Can you talk to us about your journey as a leader in rugby?
I turned to youth coaching after I finished playing because I could see so much potential for the development of women and girls’ rugby.
I saw the Leadership Development Programme being offered by IRFU Spirit Of Rugby in 2018 so I spoke with Ulster Rugby and quickly applied.
The course just built my confidence so much. It also made me realise that one person can’t achieve it all. One person can have aspirations but in order to execute them, you need a structure in place like we have here in Banbridge. You need that support. You need subcommittees. You need more than one strong leader and you need different personalities both on the pitch and off the pitch.
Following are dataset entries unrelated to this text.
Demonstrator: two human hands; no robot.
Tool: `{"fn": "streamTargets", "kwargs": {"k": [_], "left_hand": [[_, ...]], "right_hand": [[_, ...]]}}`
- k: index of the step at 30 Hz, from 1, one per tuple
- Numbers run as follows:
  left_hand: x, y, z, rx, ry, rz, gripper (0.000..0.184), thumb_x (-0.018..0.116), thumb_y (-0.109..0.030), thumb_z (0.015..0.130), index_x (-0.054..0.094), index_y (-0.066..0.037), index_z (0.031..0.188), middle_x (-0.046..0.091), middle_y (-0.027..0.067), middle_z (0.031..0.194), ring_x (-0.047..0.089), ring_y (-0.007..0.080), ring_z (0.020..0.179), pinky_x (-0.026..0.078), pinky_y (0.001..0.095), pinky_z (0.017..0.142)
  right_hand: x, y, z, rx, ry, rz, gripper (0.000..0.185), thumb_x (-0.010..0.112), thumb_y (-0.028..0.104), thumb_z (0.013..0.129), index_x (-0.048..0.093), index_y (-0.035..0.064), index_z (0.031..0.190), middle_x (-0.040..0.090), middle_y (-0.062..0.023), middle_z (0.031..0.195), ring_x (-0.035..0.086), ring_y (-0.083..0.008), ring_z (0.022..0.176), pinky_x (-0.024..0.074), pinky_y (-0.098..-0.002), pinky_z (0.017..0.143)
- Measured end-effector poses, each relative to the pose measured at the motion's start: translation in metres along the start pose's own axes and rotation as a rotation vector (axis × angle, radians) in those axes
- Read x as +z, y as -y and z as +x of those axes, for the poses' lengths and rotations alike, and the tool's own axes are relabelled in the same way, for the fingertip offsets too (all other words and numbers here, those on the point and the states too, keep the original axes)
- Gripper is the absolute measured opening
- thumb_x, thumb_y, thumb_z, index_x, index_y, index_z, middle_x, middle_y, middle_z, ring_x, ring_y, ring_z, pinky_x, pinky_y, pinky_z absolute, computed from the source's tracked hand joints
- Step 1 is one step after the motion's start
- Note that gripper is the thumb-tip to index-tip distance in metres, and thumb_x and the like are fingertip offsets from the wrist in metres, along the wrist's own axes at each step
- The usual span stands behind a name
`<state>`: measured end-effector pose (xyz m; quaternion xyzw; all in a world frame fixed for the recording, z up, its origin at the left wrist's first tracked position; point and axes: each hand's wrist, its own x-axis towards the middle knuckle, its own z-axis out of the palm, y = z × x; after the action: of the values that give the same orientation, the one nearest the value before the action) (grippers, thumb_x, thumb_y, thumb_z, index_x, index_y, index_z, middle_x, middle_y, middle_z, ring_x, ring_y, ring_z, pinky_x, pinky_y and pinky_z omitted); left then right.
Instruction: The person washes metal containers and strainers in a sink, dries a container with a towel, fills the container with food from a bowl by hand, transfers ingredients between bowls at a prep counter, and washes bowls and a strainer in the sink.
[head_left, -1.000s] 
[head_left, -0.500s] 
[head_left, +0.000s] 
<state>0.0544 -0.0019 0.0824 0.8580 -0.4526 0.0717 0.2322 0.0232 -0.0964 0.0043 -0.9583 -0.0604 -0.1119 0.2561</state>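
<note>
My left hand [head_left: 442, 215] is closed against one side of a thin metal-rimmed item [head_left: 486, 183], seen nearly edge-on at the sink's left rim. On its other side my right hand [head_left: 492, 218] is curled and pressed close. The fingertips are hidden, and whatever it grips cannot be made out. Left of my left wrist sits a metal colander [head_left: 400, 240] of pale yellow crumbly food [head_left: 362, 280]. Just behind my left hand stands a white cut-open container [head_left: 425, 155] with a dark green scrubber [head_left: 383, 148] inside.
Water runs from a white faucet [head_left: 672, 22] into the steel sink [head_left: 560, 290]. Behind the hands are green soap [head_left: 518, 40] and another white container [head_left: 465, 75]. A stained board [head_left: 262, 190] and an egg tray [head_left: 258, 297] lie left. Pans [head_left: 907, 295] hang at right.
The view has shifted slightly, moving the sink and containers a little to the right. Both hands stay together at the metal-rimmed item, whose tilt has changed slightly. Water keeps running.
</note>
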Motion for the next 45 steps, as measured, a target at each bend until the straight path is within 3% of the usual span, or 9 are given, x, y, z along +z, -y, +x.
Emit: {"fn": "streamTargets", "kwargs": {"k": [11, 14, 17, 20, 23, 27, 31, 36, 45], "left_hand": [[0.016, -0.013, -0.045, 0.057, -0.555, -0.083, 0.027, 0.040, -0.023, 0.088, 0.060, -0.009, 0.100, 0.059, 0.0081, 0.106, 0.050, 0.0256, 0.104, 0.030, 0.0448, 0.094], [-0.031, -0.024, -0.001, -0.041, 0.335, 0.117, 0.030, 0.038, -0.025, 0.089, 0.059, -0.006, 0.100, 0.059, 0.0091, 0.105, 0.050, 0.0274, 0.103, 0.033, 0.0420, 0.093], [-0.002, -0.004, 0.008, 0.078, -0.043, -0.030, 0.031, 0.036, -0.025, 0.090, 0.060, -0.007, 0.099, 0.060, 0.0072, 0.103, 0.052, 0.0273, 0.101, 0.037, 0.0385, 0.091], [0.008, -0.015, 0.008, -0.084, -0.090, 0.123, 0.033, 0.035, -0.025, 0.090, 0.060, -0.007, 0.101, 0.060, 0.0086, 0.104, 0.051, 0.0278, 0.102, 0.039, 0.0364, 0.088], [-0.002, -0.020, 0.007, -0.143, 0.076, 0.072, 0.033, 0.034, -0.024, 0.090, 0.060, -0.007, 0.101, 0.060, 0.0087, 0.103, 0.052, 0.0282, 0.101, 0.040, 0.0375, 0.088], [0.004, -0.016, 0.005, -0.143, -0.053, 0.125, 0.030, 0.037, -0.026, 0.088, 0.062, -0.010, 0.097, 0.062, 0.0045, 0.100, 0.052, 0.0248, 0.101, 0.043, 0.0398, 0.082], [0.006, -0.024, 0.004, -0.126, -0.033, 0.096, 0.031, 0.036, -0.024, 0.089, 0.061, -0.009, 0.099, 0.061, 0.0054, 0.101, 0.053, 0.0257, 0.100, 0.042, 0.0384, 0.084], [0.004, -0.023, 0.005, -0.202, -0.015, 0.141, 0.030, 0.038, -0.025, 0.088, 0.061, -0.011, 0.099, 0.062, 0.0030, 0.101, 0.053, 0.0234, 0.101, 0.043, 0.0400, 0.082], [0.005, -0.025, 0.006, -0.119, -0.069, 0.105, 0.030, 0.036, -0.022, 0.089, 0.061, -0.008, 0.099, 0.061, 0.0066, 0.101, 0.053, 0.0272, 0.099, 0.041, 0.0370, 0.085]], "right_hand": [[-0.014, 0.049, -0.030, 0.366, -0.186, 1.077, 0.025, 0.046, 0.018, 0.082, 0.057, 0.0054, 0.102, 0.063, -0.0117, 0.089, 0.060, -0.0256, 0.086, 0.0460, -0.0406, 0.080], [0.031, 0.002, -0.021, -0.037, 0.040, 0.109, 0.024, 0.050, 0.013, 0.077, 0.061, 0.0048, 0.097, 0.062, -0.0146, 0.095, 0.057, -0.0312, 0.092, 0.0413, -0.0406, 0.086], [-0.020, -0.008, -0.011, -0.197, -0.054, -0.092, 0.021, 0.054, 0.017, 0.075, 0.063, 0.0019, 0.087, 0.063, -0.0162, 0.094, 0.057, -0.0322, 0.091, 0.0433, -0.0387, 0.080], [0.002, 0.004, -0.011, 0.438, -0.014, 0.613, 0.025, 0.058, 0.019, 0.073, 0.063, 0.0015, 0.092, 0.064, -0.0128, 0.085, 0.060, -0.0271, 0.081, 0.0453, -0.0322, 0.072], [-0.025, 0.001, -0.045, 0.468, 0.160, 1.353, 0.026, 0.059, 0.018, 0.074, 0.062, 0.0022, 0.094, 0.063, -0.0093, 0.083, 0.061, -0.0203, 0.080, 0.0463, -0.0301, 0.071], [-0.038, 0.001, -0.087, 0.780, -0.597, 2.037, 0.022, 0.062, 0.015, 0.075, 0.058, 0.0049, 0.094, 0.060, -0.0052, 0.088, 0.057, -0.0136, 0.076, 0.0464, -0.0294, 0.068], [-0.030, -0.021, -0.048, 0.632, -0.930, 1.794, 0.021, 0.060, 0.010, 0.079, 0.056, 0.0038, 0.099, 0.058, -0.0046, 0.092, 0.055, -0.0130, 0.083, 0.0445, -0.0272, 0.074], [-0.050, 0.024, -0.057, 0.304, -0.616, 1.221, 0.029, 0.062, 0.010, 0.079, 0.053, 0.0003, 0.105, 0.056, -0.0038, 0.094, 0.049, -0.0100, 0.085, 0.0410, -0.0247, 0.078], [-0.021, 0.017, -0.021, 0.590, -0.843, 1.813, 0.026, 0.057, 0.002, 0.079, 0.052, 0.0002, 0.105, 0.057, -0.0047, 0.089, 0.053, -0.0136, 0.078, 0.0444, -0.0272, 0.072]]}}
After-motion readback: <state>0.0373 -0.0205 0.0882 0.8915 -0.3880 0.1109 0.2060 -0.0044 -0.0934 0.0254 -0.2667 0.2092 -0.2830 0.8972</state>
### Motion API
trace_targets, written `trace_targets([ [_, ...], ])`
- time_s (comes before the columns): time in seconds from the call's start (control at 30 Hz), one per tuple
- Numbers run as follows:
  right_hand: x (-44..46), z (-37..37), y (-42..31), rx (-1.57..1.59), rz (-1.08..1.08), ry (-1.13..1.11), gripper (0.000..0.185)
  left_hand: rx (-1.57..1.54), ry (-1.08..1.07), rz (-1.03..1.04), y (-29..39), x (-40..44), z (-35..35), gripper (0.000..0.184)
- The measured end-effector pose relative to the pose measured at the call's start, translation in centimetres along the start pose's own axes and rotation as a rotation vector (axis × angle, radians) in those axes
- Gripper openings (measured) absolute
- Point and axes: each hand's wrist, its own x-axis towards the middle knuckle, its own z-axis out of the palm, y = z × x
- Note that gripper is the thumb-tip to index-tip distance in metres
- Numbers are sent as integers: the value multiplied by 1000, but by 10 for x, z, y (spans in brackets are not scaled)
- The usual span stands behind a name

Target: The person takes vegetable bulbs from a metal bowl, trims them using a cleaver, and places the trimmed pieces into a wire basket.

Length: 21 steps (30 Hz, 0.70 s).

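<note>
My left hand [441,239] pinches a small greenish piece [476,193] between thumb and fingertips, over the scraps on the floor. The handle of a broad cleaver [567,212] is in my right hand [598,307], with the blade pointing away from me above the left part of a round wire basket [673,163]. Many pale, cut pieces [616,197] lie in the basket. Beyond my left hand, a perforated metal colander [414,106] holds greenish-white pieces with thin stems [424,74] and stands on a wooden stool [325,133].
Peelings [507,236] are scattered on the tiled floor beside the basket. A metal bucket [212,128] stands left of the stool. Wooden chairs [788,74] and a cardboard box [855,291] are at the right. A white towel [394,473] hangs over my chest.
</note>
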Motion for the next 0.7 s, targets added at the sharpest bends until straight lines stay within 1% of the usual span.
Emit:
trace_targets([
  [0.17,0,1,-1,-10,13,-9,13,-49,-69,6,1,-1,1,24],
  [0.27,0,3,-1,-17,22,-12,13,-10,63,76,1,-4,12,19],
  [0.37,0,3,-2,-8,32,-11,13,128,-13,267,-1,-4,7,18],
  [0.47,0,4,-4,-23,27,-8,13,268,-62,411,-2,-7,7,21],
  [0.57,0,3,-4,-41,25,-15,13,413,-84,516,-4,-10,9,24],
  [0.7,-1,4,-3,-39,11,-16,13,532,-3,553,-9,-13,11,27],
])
It also taught me a lot for my personal life and my career. My work is in project management so I’m all about goals, success and setting clear plans in place.
What has been the reaction of the club to the successes you’ve had so far?
I for one was panicking on the first night when there were three people in the carpark at 7:25. Then the next night, there’s 26 people.
In the space of five weeks, the club could see our aspirations and knew we were going to deliver on them and they’ve been so supportive. They went out and got a sponsor for women’s and girls rugby for the next two years.
Small things make a difference too. Money for a pizza night. We were making plans for a tournament against another club with a new women’s section and the offer was there when it came to organising the bus.
What do you think the bigger picture looks like?
I sit on committees where I have strong visibility of the IRFU Women In Rugby Action Plan and the return to rugby post-COVID has been an anxious time.
It can be really difficult for one person trying to recruit, coach, plan and get sponsorship. The leadership course taught me about the support network we need around us to lead change.
Coaches and volunteers were exhausted doing so much before, but people have come back with a new outlook of focusing on one role and doing that well within a structure.
People are passionate and enthusiastic again and not looking to rely on the provinces or the IRFU to do it for them. Yes, Give It A Try is an IRFU programme, but it’s the coaches here that make it happen.
People are taking a lot more ownership and it’s reflected in the numbers coming back . So far, so good and I hope that we really see the grassroots open up for all clubs this season.
What is your involvement in committees?
I’m the Youth Representative on the Ulster Women and Girls Committee. That came through the leadership course, as well.
It means that I can share my experiences with other clubs a lot more easily and talk about small changes that make a huge difference to club sustainability.
The skills of the leadership course help us to mentor other people and other coaches. We have blinded case studies we can share that offer real life examples of how change happens.
I also sit on the IRFU Women’s Sub Committee as the Ulster youth rep and I think it ties in quite well that I’m doing the work on the ground in Banbridge.
The IRFU are constantly sharing the positions that are available on committees and it’s great to see new people coming through, but I’m happy where I am at the minute.
We’re also looking at mentoring and leadership projects with Spirit Of Rugby at the moment and I’m excited to be involved with that.
Is there a final piece of advice you have for women who are leading change?
I would just encourage people who are struggling to be a one-man band to reach out and ask for help. Contact your province. You’re not on your own. You don’t have to do it all yourself.
Caroline has just gone on maternity leave, but the club are confident that the infrastructure and resources are in place to sustain the initial success in her absence.
“We’re getting more volunteers involved and managers and assistant coaches in place,” says James Cromie. “That’s a big step. I know I can pick up the phone to any one of the coaches from the boys’ teams and they’ll be there to lend a hand. We’re all one club.”